→ What is being asked
From the data below, return the exact lines starting at the line containing "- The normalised" and ending at the line containing "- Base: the", both included, and nothing else.
** Opening Dataset entries block **
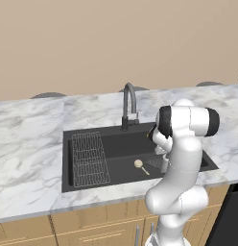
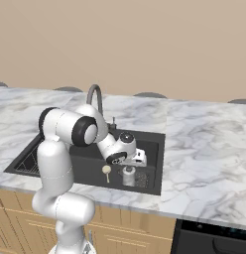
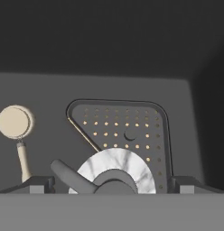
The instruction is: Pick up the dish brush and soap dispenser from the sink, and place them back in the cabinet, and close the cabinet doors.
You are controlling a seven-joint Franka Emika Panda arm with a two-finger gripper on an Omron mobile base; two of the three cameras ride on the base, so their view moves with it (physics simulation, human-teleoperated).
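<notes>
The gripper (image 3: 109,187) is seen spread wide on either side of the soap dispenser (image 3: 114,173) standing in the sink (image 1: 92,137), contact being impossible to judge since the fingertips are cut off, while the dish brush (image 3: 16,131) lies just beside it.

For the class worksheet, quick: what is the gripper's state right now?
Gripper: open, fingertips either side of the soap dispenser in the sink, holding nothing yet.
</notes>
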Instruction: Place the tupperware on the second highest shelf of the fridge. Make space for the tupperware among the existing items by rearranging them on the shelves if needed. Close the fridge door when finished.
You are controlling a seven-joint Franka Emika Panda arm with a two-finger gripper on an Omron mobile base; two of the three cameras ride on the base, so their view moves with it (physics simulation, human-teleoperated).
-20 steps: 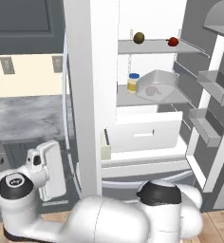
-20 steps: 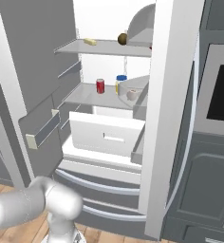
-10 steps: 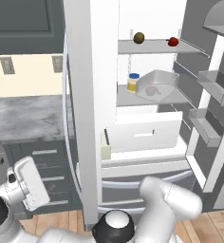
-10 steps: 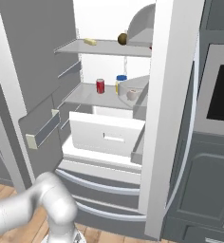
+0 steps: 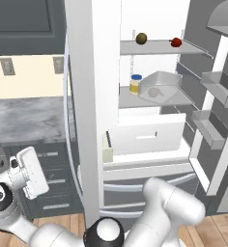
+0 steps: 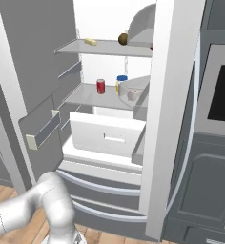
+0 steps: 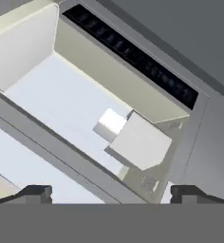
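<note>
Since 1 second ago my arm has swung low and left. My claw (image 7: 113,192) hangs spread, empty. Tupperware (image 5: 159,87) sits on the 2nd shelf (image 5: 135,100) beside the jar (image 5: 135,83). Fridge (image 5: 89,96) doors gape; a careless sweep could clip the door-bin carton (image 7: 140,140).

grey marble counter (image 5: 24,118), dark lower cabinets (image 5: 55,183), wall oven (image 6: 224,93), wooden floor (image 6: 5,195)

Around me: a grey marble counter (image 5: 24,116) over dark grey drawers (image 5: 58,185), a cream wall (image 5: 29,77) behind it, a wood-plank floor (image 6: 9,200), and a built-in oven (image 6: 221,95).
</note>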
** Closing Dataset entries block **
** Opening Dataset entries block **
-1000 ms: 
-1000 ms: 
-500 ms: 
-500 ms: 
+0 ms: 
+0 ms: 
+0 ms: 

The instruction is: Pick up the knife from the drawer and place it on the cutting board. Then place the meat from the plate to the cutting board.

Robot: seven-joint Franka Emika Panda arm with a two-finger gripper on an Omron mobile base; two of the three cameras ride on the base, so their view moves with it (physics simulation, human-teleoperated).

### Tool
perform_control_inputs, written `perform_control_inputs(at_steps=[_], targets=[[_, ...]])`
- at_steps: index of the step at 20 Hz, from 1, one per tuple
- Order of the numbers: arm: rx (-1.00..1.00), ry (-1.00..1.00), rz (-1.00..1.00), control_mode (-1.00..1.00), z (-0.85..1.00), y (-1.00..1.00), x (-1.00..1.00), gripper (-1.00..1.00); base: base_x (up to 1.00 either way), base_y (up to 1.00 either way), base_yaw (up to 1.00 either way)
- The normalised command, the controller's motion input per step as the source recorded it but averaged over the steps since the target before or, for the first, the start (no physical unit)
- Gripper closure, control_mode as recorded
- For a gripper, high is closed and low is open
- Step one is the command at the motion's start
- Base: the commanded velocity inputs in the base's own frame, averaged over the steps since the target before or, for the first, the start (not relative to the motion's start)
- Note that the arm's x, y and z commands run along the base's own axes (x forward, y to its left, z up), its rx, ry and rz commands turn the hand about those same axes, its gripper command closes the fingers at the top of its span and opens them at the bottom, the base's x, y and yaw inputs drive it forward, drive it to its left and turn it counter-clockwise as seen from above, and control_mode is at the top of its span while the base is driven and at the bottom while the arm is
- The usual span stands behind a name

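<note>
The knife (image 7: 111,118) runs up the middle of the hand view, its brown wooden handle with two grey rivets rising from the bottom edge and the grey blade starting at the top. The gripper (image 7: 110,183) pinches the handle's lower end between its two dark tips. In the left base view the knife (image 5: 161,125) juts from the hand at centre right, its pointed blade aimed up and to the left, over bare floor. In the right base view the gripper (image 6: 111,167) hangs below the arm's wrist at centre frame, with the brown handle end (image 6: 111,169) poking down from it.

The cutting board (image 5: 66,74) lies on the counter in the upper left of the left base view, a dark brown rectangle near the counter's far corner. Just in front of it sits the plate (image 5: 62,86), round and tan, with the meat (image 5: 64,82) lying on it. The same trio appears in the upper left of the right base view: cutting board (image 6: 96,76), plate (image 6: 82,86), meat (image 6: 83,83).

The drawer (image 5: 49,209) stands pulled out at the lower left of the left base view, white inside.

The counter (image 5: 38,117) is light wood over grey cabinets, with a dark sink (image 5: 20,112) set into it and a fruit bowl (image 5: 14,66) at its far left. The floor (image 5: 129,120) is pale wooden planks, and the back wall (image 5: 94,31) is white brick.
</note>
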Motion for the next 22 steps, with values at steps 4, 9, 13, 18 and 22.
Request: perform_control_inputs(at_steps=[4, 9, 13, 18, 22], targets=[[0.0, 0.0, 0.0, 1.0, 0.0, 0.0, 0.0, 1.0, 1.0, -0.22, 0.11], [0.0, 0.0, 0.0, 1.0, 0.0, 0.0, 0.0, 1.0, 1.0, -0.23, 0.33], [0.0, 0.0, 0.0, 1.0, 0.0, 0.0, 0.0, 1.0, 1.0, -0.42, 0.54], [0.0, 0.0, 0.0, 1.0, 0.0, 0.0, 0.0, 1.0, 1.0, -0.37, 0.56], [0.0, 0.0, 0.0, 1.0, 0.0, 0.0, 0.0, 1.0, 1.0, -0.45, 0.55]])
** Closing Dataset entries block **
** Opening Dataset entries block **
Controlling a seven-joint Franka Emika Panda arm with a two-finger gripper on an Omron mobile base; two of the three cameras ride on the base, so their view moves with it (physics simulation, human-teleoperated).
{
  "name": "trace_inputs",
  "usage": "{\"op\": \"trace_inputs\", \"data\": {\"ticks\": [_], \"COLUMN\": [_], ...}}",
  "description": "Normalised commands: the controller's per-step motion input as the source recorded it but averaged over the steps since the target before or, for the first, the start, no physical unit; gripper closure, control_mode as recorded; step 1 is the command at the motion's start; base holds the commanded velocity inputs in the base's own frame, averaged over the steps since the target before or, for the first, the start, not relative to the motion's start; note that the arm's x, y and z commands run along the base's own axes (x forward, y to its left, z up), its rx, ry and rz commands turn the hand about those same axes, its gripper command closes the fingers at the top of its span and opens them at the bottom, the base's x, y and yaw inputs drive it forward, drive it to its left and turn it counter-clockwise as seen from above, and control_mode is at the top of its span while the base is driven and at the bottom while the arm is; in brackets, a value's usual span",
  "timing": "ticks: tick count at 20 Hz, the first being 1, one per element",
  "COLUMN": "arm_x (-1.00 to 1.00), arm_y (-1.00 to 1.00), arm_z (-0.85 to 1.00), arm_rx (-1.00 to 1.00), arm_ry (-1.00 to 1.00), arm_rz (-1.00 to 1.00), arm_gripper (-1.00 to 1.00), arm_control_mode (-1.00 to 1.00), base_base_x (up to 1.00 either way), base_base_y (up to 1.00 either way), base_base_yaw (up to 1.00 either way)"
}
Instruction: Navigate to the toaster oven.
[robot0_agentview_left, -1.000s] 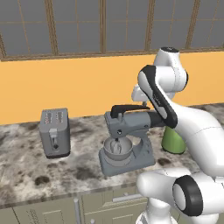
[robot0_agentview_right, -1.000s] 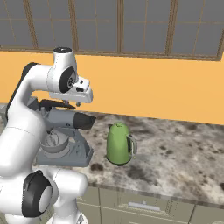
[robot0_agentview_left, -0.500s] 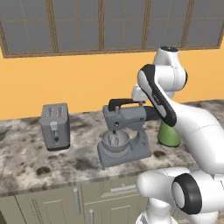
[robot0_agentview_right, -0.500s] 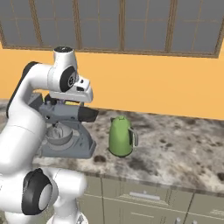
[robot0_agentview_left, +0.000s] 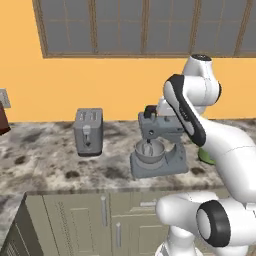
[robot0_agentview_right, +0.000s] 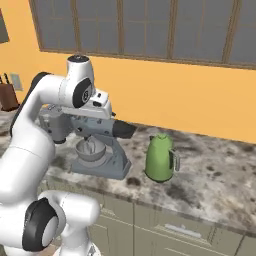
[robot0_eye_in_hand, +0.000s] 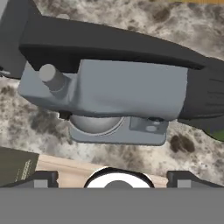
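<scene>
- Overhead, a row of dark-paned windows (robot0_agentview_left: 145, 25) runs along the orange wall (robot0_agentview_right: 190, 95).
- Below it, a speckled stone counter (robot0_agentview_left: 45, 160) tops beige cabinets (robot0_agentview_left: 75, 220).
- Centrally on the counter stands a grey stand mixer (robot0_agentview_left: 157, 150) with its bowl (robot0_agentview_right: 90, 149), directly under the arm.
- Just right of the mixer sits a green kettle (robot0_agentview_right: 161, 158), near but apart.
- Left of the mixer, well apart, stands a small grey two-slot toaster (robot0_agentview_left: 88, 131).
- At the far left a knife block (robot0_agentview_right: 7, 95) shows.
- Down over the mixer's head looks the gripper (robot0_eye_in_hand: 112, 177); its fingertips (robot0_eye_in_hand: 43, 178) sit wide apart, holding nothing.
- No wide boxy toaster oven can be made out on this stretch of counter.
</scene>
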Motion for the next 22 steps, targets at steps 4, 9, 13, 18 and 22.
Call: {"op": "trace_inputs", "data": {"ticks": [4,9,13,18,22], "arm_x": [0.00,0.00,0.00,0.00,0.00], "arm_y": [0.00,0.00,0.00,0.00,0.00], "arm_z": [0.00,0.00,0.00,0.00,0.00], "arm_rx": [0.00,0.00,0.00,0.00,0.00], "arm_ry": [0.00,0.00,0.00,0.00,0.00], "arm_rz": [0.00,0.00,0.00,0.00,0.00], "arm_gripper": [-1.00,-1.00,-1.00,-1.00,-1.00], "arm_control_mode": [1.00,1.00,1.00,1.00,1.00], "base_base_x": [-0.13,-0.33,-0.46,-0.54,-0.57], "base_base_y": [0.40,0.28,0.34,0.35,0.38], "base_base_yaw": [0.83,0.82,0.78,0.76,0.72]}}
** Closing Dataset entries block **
→ Exercise solution
- The normalised command, the controller's motion input per step as the source recorded it but averaged over the steps since the target before or, for the first, the start (no physical unit)
- Gripper closure, control_mode as recorded
- For a gripper, high is closed and low is open
- Step one is the command at the motion's start
- Base: the commanded velocity inputs in the base's own frame, averaged over the steps since the target before or, for the first, the start (not relative to the motion's start)

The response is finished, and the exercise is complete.